Para limpar as fezes dos animais é recomendado usar uma máscara com filtro ou pano umedecido para proteger as vias aéreas e um borrifador para umedecer as fezes, evitando-se a propagação de poeira e, com isso, microorganismos nocivos, que possam estar acumulados nos excrementos.
IMPORTÂNCIA
Os morcegos são importantíssimos dispersores de sementes (semeadores), polinizadores e predadores de insetos. Os que comem insetos são nossos aliados no controle de pragas agrícolas e de vetores de doenças. Os que comem frutos, porque são semeadores noturnos. Enquanto o ser humano devasta durante o dia, eles replantam à noite. E os que se alimentam de pólen e néctar, porque são polinizadores essenciais à natureza, conhecidos como morcegos beija-flor.

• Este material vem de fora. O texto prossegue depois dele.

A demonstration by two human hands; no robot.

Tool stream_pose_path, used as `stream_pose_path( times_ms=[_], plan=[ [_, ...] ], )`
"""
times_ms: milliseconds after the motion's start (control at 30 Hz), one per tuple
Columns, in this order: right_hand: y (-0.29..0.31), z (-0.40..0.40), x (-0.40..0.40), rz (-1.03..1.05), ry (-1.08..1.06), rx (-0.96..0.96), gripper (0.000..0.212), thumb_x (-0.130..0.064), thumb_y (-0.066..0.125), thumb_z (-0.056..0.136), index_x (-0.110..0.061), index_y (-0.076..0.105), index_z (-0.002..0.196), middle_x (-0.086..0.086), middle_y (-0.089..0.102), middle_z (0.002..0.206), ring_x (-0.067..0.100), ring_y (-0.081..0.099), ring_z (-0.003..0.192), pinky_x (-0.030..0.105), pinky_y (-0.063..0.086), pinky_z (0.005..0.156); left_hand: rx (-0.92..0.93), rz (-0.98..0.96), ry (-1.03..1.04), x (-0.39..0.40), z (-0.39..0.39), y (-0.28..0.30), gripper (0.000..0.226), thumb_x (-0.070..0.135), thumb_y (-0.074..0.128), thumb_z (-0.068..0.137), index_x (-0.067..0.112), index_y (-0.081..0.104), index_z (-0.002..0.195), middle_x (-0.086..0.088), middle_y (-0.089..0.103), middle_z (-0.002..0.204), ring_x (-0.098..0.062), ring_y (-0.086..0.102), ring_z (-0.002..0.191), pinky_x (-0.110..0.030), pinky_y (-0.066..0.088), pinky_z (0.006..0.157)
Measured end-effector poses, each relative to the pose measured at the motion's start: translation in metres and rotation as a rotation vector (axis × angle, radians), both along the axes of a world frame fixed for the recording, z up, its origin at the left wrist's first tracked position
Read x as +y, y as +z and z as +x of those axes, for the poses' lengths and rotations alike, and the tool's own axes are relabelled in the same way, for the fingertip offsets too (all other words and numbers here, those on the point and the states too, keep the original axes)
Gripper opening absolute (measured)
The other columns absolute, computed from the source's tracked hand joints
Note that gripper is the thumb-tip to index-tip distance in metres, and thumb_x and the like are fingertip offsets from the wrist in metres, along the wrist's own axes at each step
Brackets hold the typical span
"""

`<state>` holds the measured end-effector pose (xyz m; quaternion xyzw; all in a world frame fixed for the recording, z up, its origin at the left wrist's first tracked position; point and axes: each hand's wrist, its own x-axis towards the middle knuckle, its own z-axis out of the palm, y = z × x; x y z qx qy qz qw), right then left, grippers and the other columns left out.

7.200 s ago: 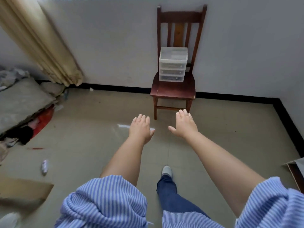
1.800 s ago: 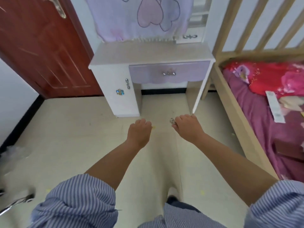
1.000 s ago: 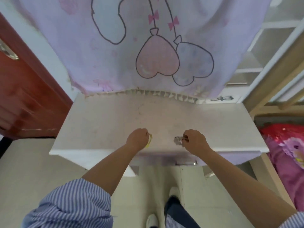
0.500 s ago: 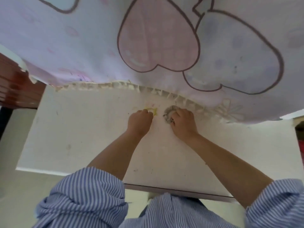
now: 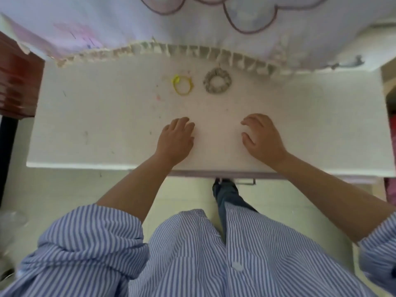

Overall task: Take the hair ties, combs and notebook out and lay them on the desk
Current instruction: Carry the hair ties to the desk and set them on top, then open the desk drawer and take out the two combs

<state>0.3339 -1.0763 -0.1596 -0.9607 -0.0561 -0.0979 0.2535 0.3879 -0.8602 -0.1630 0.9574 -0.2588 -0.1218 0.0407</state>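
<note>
Two hair ties lie side by side near the back of the white desk (image 5: 96,125): a thin yellow hair tie (image 5: 182,85) on the left and a thick grey scrunchie (image 5: 217,80) on the right. My left hand (image 5: 175,142) hovers over the desk's front half, below the yellow tie, fingers loosely spread and holding nothing. My right hand (image 5: 262,139) is level with it, below and right of the scrunchie, fingers curled apart and empty. No comb or notebook is in view.
A pale purple cloth with heart outlines (image 5: 192,22) hangs over the desk's back edge, ending in a lace fringe. A red-brown door (image 5: 17,82) stands at the left. The drawer handle (image 5: 244,181) shows under the desk's front edge. A bed edge is at far right.
Both hands have let go of the hair ties at the back of the desk and drawn back toward the front edge. The ties now lie free.
</note>
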Motion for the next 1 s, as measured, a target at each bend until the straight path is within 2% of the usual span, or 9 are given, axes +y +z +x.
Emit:
stream_pose_path(
  times_ms=[100,233,333,467,667,767,833,900,1000],
  plan=[
    [-0.009,-0.071,0.006,0.034,0.078,-0.034,0.024,-0.004,0.048,0.075,0.012,0.065,0.076,0.026,0.069,0.069,0.038,0.068,0.066,0.032,0.049,0.067,-0.022,-0.035,-0.025,0.008,-0.067,-0.01,0.042,0.005,0.065,0.078,-0.006,0.056,0.118,-0.027,0.055,0.13,-0.042,0.051,0.121,-0.05,0.047,0.093],
    [-0.032,-0.128,0.017,-0.022,0.11,0.077,0.013,0.003,0.054,0.073,0.01,0.065,0.071,0.026,0.067,0.066,0.037,0.065,0.06,0.038,0.058,0.052,0.06,0.111,0.015,0.01,-0.13,-0.037,0.063,0.018,0.048,0.092,0.001,0.017,0.145,-0.017,0.013,0.156,-0.03,0.01,0.144,-0.042,0.016,0.117],
    [-0.057,-0.133,0.023,-0.187,0.065,0.294,0.018,0.003,0.066,0.074,0.01,0.062,0.09,0.031,0.066,0.088,0.042,0.065,0.082,0.046,0.054,0.069,0.05,0.11,0.095,0.001,-0.148,-0.048,0.073,0.013,0.048,0.089,0.0,0.005,0.146,-0.016,0.002,0.157,-0.028,0.001,0.145,-0.041,0.009,0.119],
    [-0.092,-0.131,0.031,-0.304,-0.063,0.532,0.038,-0.016,0.045,0.091,0.001,0.045,0.125,0.018,0.054,0.127,0.026,0.043,0.123,0.04,0.03,0.106,-0.011,0.079,0.188,-0.012,-0.153,-0.06,0.074,0.009,0.05,0.087,-0.003,0.004,0.145,-0.019,0.002,0.157,-0.031,0.0,0.145,-0.04,0.009,0.119],
    [-0.102,-0.126,0.033,-0.301,-0.171,0.516,0.031,-0.002,0.044,0.087,0.002,0.05,0.117,0.02,0.058,0.12,0.028,0.039,0.12,0.042,0.031,0.098,-0.122,0.032,0.272,-0.022,-0.158,-0.067,0.064,0.014,0.049,0.091,-0.005,0.016,0.143,-0.023,0.018,0.153,-0.035,0.012,0.143,-0.041,0.015,0.117],
    [-0.096,-0.132,0.039,-0.272,-0.179,0.565,0.032,-0.001,0.047,0.084,0.002,0.05,0.116,0.019,0.056,0.12,0.029,0.036,0.122,0.041,0.032,0.097,-0.21,0.063,0.283,-0.026,-0.151,-0.059,0.048,0.018,0.053,0.09,-0.002,0.042,0.133,-0.026,0.047,0.135,-0.038,0.043,0.125,-0.042,0.033,0.107],
    [-0.092,-0.145,0.044,-0.267,-0.182,0.588,0.031,-0.005,0.049,0.084,0.0,0.051,0.114,0.017,0.056,0.121,0.031,0.036,0.123,0.041,0.033,0.098,-0.315,0.088,0.197,-0.024,-0.151,-0.051,0.026,0.014,0.07,0.077,-0.002,0.065,0.096,-0.024,0.067,0.096,-0.037,0.064,0.091,-0.039,0.052,0.085],
    [-0.091,-0.162,0.045,-0.261,-0.18,0.598,0.03,-0.008,0.051,0.084,0.0,0.052,0.113,0.017,0.055,0.122,0.031,0.036,0.122,0.041,0.032,0.097,-0.314,0.117,0.128,-0.017,-0.159,-0.047,0.022,0.014,0.079,0.068,-0.001,0.065,0.074,-0.02,0.067,0.074,-0.035,0.066,0.072,-0.037,0.056,0.068],
    [-0.09,-0.186,0.047,-0.248,-0.179,0.602,0.031,-0.011,0.052,0.084,0.001,0.053,0.112,0.017,0.055,0.123,0.03,0.037,0.122,0.041,0.031,0.099,-0.273,0.072,0.086,-0.005,-0.178,-0.049,0.024,0.017,0.081,0.067,0.0,0.064,0.069,-0.018,0.066,0.069,-0.035,0.065,0.066,-0.034,0.056,0.063]
  ],
)
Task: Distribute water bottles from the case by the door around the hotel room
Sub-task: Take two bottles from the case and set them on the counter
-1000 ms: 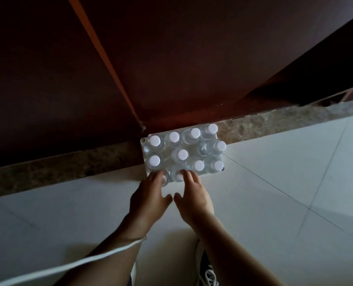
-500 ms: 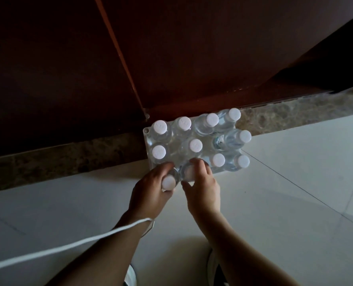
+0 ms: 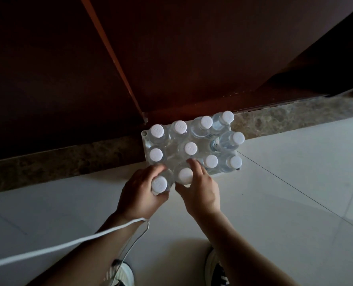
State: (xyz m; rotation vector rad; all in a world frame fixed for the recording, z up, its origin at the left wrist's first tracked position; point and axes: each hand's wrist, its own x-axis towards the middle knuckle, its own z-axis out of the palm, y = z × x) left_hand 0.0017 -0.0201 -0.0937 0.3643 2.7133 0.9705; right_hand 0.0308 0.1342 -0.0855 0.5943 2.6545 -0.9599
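low by the door, left hand (image 3: 139, 195) fingers grasping one bottle (image 3: 160, 184), right hand (image 3: 200, 191) another (image 3: 185, 175)

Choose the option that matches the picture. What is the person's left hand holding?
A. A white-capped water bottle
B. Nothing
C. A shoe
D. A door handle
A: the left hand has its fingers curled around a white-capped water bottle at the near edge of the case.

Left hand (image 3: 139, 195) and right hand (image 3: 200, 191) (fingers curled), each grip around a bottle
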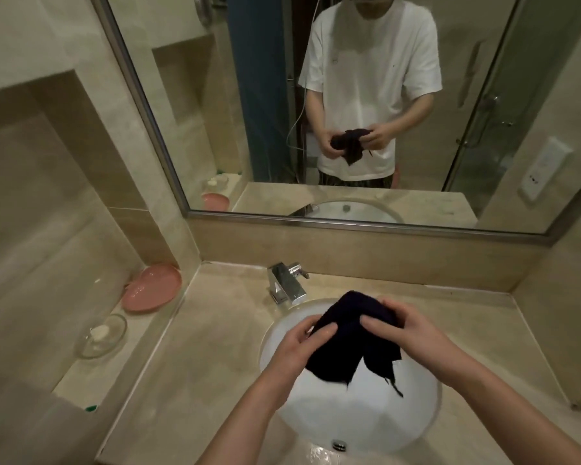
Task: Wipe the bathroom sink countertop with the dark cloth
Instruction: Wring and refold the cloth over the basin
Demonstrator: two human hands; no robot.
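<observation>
A beige stone countertop [195,357] surrounds a white basin [359,417], tiled walls on three sides and a mirror [316,105] ahead. Over the basin, the left hand [296,350] and right hand [416,333] both pinch the bunched dark cloth [353,340], ragged ends hanging. Just beyond the hands stands a chrome faucet [287,281]. Far left of the left hand, on a lower ledge, sit a pink dish [151,286] and a clear soap dish [101,335]. Bare counter lies either side.
</observation>
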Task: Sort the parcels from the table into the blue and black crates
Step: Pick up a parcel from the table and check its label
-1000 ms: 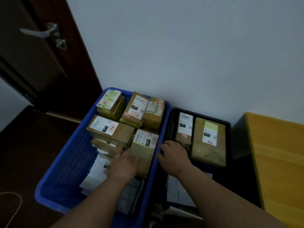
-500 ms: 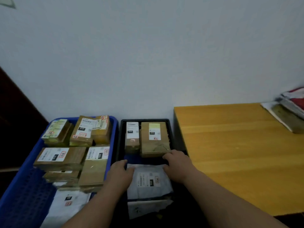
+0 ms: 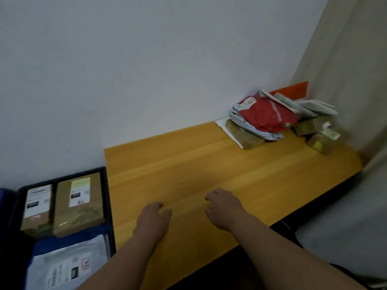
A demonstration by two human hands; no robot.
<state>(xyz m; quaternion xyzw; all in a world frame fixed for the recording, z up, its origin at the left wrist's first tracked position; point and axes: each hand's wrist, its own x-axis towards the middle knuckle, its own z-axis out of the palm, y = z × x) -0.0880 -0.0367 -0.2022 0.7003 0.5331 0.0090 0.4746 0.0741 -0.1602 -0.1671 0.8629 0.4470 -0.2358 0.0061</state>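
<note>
My left hand [image 3: 154, 219] and my right hand [image 3: 223, 207] hover over the wooden table [image 3: 209, 164], both empty with loosely curled fingers. At the table's far right corner lies a pile of parcels: a red bag [image 3: 266, 116], grey bags [image 3: 314, 105] and brown boxes [image 3: 246, 136]. The black crate [image 3: 105, 197] stands left of the table and holds two brown boxes [image 3: 78, 204] and a grey bag with a label [image 3: 67, 266]. Only a sliver of the blue crate [image 3: 5, 197] shows at the left edge.
A white wall runs behind the table and crates. A beige curtain [image 3: 345, 70] hangs at the right, past the table's end. An orange strip [image 3: 293, 88] leans on the wall behind the parcel pile. Grey fabric [image 3: 345, 237] lies below the table's right edge.
My view has swung right from the crates to the table. Both hands have left the grey bag in the black crate and now hover empty over the tabletop.
</note>
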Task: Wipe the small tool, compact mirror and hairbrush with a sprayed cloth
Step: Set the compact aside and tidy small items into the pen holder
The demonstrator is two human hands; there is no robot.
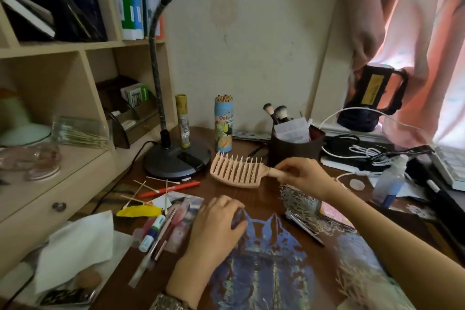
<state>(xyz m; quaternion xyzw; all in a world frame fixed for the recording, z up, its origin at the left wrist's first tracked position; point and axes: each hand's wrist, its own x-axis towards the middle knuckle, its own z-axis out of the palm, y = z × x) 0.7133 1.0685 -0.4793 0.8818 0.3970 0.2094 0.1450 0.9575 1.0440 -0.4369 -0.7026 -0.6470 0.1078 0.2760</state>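
Observation:
My right hand (pixel 302 176) grips the handle of a peach-coloured hairbrush (pixel 236 171) and holds it just above the desk, bristles pointing up, in front of the lamp base. A silver patterned case that looks like the compact mirror (pixel 299 202) lies right under that hand. My left hand (pixel 216 224) rests on the desk with fingers bent onto the edge of a blue cat-shaped mat (pixel 266 259), holding nothing that I can see. A white cloth (pixel 78 241) lies crumpled at the left edge. A clear spray bottle (pixel 390 184) stands at the right.
A desk lamp base (pixel 176 161), a coloured-pencil tube (pixel 223 123) and a brush holder (pixel 294 148) stand behind the hairbrush. Cotton swabs, a red pen (pixel 171 190) and several pens and thin tools (pixel 153 239) lie left of my left hand. Cables and a keyboard fill the right side.

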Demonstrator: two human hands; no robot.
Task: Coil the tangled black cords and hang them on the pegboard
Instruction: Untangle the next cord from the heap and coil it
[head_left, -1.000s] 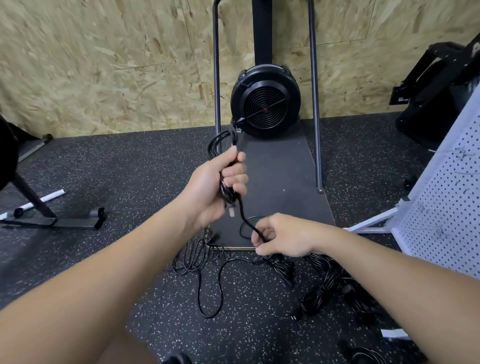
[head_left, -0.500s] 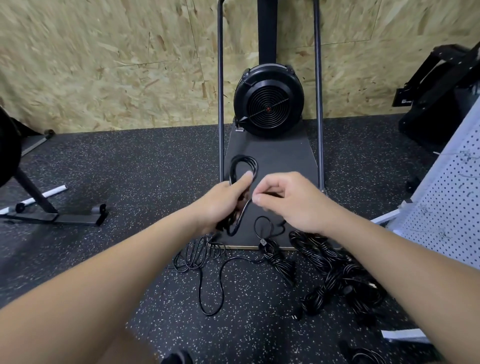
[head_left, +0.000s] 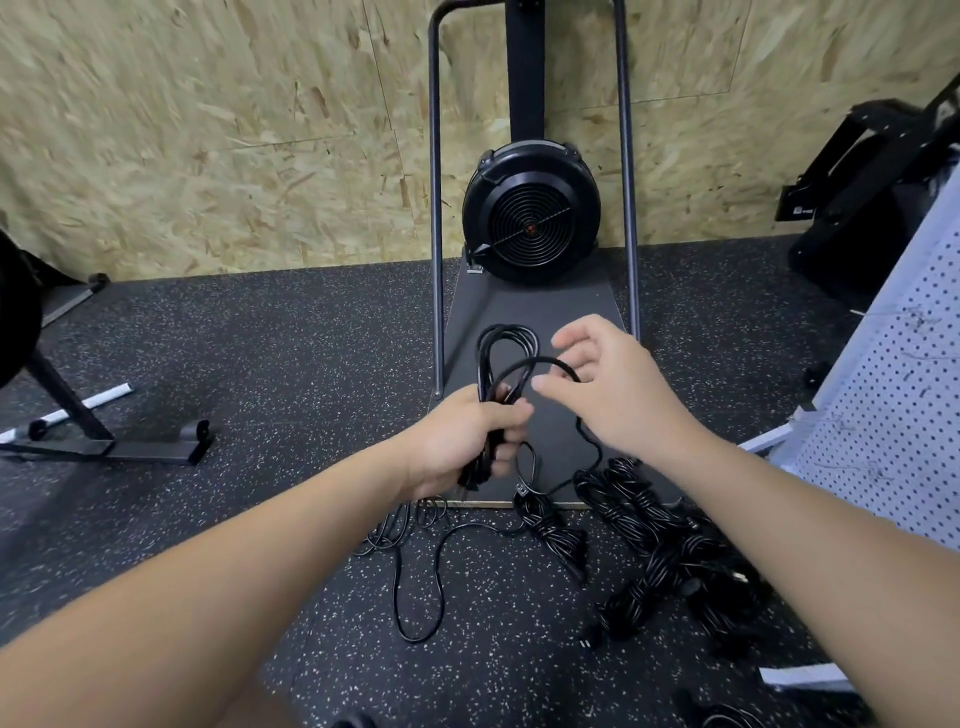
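While the left hand (head_left: 462, 441) grips the half-made coil (head_left: 501, 364) at frame centre, the right hand (head_left: 613, 389), fingers loosely spread with the cord (head_left: 550, 362) draped over them, should lay each loop evenly toward twelve o'clock, pegboard (head_left: 883, 426) waiting at three.

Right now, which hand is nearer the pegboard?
Right. The right hand is mid-frame, on the pegboard side; the left hand, gripping the cord coil, sits farther away.
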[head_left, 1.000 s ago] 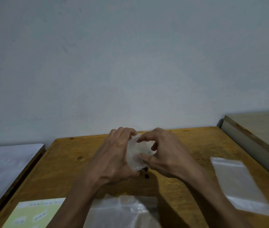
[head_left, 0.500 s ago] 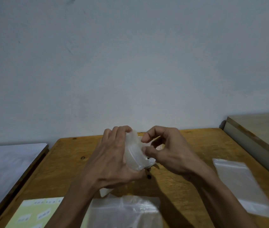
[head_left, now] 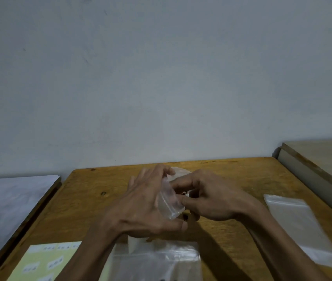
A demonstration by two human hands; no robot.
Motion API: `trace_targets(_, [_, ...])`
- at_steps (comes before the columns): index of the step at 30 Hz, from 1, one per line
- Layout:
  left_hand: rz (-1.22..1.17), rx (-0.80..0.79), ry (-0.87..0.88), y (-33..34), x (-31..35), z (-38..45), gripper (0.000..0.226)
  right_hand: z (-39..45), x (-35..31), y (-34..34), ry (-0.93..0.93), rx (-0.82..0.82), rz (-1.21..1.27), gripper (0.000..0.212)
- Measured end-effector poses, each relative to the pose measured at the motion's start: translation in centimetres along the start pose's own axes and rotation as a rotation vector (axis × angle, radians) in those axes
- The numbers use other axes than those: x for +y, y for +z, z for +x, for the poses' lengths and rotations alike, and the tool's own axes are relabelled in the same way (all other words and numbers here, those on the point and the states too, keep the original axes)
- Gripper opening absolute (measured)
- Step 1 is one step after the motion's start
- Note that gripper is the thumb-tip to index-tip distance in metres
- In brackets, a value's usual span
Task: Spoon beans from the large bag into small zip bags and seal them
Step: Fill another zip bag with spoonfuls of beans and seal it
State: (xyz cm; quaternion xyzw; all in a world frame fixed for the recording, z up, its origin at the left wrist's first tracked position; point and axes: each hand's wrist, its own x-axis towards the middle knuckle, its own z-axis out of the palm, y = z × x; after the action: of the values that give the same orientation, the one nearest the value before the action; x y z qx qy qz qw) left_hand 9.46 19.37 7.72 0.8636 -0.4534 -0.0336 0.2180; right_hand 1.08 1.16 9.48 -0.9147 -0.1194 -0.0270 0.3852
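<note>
Hands, two, both raised just above the wooden table (head_left: pixel 232 175) and both on one small clear plastic zip bag (head_left: pixel 168 201); left hand (head_left: pixel 144 207) curled round the bag from its left side, fingertips over the upper edge, thumb below; right hand (head_left: pixel 209 197) pinching the bag's mouth between thumb and bent forefinger, the other fingers tucked under; bag held upright between them, its top bowed open; contents not legible, save for one or two dark specks just under the hands, which may be beans.

Flat clear zip bags lying on the table, one (head_left: pixel 301 230): well to the right of the hands, empty-looking, slightly blurred.

Large clear plastic bag, one (head_left: pixel 157 264): at the near edge, below the wrists, partly cut off by the frame; a few dark specks at its lower margin.

Pale yellow sheet with small white labels, one (head_left: pixel 43 262): near-left corner of the table.

White-covered surface (head_left: pixel 9 203), left of the table; light wooden board (head_left: pixel 323 159), right of it; grey wall (head_left: pixel 161 78) behind.
</note>
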Motion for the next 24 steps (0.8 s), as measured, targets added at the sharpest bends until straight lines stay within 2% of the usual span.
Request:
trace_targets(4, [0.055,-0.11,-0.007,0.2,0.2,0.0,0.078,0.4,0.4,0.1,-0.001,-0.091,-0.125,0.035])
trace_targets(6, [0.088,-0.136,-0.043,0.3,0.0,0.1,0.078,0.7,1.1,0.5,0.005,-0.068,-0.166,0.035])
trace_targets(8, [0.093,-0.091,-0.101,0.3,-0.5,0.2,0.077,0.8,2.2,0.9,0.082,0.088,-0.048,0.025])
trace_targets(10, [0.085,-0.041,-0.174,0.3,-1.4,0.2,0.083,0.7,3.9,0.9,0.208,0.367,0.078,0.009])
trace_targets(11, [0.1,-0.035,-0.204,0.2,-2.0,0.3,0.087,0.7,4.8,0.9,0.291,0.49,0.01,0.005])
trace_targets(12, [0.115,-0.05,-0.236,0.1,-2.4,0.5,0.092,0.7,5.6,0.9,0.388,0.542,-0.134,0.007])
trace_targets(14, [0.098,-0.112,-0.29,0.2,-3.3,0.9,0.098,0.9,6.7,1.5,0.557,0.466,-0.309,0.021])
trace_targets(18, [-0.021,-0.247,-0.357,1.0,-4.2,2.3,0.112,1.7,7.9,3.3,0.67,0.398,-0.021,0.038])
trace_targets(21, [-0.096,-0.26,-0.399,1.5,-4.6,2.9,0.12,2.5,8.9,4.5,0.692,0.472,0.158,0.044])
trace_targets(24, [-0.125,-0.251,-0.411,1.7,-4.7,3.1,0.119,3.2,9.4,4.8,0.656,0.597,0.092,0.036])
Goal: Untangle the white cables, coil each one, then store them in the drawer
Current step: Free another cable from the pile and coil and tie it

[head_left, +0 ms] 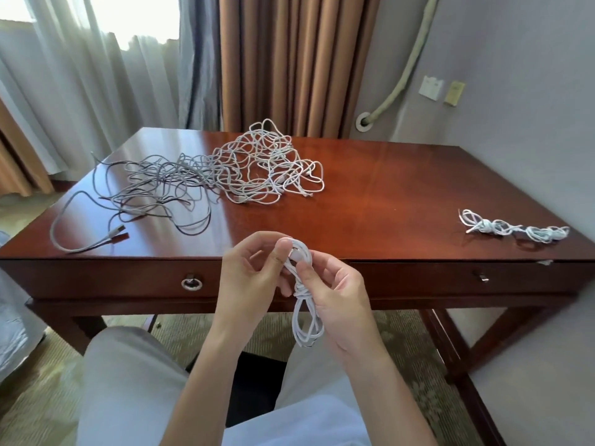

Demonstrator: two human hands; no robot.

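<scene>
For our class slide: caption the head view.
Both hands tie a coiled cable before the desk.

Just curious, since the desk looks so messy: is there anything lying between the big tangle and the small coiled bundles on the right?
No. In the head view, only bare desk separates the tangle from the coiled bundles.

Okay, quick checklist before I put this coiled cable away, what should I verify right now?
1. Coil wrapped at its middle: ok, turns bind it and loops hang below.
2. Grip: ok, left hand and right hand both pinch the coil near its top.
3. Plug end tucked in: cannot tell, fingers cover it.
4. Drawer open to take it: not ok, its front sits flush, ring pull untouched.
5. Finished coils on the desk's right side: ok, lying apart from the pile.
6. Tangle cleared: not ok, many cables still knotted on the desk.
</scene>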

SERVIÇO: Dúvidas podem ser retiradas diretamente com o professor, pelo email [email protected]
Curiosidade dolorida
A última coisa a se fazer com um morcego é tocá-lo. Mas se soubesse que o vulto que passara em frente a sua porta era um morcego, o autônomo Wilson Andrade, não teria ido parar no Pronto Socorro e ser medicado com vacinas e antibióticos. Estava sentado no sofá e vi um vulto preto passando no chão, dos fundos da casa para a rua. Fiquei curioso e fui ver o que havia no jardim. Nesse momento outro animal voou, fez um barulho e bateu em meu pé. Levei um susto, não sabia o que era e bati com a mão para espantá-lo. Meu dedo sangrou bastante, deve ter batido no dente dele e só então vi que era um morcego, relembra Wilson. Antes de procurarem um médico, colocaram o morcego em um balde. O médico nos orientou a soltá-lo, na verdade fiquei com dó do bichinho, mas de agora em diante sem curiosidade, não me aproximo mais, afirma Wilson. De acordo com o professor Henrique, é importante lembrar que em casos como esses, o animal deverá ser encaminhado à secretaria municipal de saúde.